Figure 8—figure supplement 2.. A unique transcriptional response induced by Ant1^A114P,A123D in mouse muscle.

(A) Western blot analysis of skeletal muscle lysate probing for eIF2α and phosphorylated form of eIF2αat serine 51. Each lane is an independent biological replicate. (B) Quantitation from (A). Phospho and non-phospho eIF2α levels were first normalized to total protein for loading control, then phospho/non-phospho ratio taken, then all samples normalized to average ratio for 9-month-old wild-type. (C) Targeted analysis mouse skeletal muscle RNAseq (9 months of age) showing minimal changes in genes typically upregulated by the integrated stress response (ISR). Data represented as mean ± SEM. (D) Transcription factor enrichment analysis (TFEA) of significantly upregulated genes (q<0.05) in Slc25a4 ^{p.A114P,A123D}/+mice. TF, transcription factor; mean rank, the average rank of the TF among the various libraries seen in (E); overlapping genes are those that are assigned to that TF in each of the libraries. (E) Weighted contribution to Integrated MeanRank TF Ranks shown in (D). (F) Volcano plot showing significantly changed genes (q<0.05) from skeletal muscle RNAseq at 9 months of age. (G) Enrichment analysis comparison between Slc25a4 ^{p.A114P,A123D}/+ (‘clogger’) and Slc25a4 ^-/- (knockout) mice. See Materials and methods for details.
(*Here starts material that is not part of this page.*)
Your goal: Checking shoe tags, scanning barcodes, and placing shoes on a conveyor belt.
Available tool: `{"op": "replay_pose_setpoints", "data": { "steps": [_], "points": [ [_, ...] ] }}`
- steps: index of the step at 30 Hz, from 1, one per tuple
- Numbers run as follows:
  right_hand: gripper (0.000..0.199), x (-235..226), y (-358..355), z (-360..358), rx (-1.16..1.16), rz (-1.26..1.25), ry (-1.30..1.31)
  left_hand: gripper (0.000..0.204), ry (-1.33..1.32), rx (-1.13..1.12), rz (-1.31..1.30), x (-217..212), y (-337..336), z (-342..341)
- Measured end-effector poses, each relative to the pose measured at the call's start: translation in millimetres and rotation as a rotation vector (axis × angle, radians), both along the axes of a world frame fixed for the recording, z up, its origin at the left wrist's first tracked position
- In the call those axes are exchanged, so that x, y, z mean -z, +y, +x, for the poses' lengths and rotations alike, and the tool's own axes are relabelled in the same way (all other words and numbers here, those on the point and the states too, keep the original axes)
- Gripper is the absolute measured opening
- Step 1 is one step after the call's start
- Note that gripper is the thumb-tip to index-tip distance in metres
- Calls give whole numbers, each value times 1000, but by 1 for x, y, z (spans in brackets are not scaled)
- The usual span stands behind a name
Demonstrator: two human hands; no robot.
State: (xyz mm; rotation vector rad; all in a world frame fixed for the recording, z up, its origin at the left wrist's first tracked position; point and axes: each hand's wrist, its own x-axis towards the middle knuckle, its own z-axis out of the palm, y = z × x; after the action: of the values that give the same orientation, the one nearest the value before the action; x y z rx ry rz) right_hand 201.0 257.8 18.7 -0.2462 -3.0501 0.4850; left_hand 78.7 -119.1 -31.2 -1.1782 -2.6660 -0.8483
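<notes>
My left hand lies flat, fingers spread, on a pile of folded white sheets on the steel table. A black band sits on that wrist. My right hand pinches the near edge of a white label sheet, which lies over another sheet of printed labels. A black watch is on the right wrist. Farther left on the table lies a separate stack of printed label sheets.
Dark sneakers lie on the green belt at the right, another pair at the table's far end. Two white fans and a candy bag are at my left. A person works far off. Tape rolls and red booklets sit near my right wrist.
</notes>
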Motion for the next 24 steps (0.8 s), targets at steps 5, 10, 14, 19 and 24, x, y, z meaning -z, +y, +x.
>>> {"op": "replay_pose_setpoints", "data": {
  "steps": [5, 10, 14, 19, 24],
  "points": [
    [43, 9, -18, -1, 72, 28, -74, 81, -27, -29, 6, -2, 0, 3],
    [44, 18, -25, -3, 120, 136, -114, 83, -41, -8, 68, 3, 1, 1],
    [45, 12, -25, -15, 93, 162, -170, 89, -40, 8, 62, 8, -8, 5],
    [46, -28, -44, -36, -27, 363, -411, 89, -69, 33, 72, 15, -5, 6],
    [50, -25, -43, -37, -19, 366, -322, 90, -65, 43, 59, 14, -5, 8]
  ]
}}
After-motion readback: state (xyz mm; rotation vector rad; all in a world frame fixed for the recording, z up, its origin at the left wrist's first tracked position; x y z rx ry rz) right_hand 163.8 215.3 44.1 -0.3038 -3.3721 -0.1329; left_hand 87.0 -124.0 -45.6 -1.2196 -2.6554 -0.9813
Author response image 1.. Mutant ANT1 does not drastically affect the assembly state of TIM22 complex, the TOM complex, or respiratory Complex I in HeLa cells.

(A-C) BN-PAGE followed by immunoblot analysis of isolated mitochondria from transfected HeLa cells. Protein ladders deduced from Coommassie-stained gel shown on the left. B and C are depicting the same membrane with sequential blotting. Regarding methods, mitochondrial isolation, BN-PAGE, and subsequent western blotting were performed 24 hours after transfection as previously described (Timon-Gomez et al., 2020) solubilizing the complexes with a 1:2 protein:digitonin ratio.